[What is expected]
Each line below from the one containing "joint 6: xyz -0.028" through the one containing "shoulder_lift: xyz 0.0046" is to be given again exactly, and no line outside that span.

[Data below]
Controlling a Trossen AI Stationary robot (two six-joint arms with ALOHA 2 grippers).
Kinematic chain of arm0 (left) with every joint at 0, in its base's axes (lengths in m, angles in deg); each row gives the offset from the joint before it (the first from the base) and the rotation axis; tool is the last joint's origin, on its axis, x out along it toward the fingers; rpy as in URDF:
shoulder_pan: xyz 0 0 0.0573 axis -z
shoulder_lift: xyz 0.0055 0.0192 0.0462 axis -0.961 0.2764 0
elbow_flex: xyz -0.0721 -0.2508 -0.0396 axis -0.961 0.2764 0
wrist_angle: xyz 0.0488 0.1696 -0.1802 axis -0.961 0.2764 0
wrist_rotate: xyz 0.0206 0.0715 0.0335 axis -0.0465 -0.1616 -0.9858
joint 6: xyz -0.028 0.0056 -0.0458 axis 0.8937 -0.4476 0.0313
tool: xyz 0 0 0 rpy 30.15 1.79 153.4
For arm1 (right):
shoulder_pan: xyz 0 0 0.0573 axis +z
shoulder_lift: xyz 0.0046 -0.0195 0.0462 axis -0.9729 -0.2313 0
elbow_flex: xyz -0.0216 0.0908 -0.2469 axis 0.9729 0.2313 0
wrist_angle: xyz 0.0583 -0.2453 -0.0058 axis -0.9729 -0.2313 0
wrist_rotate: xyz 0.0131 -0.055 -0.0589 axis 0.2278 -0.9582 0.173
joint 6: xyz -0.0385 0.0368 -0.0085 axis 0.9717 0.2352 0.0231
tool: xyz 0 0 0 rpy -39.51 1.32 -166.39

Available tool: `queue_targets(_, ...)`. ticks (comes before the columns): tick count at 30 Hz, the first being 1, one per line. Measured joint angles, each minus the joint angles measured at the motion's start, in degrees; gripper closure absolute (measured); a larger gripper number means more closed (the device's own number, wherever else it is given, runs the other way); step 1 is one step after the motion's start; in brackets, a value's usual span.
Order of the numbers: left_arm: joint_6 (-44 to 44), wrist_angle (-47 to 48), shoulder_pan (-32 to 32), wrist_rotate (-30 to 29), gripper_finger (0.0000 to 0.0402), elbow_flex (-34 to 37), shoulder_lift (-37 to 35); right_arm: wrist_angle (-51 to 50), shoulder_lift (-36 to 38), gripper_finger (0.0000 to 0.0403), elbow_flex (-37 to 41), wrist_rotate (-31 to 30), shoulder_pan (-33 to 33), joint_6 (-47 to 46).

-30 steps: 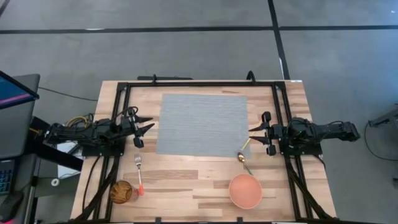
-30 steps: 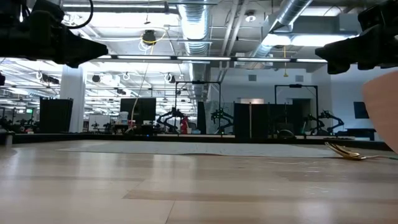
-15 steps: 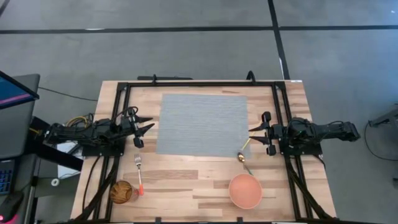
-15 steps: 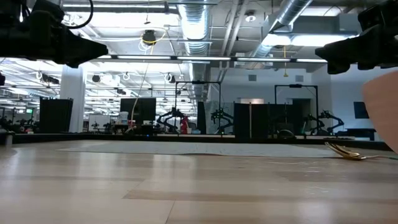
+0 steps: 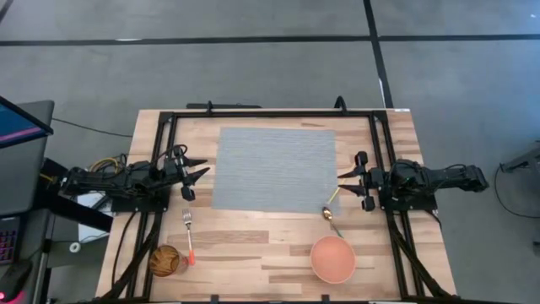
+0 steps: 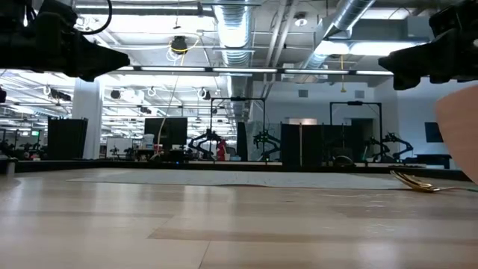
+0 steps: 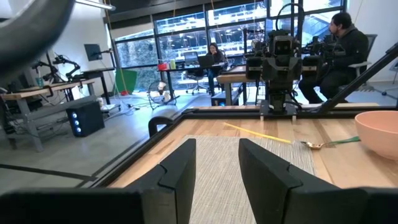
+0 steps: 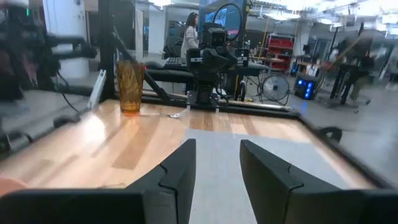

[Solution below]
joint 6: xyz -0.028 0.0056 -0.0458 axis 0.8937 -0.4476 0.0313
tool: xyz 0 0 0 rpy 30.15 1.79 153.4
For arm1 (right):
shoulder_pan: xyz 0 0 0.0573 axis +z
shoulder_lift: xyz 0.0046 -0.0195 0.0462 axis -0.9729 -0.2313 0

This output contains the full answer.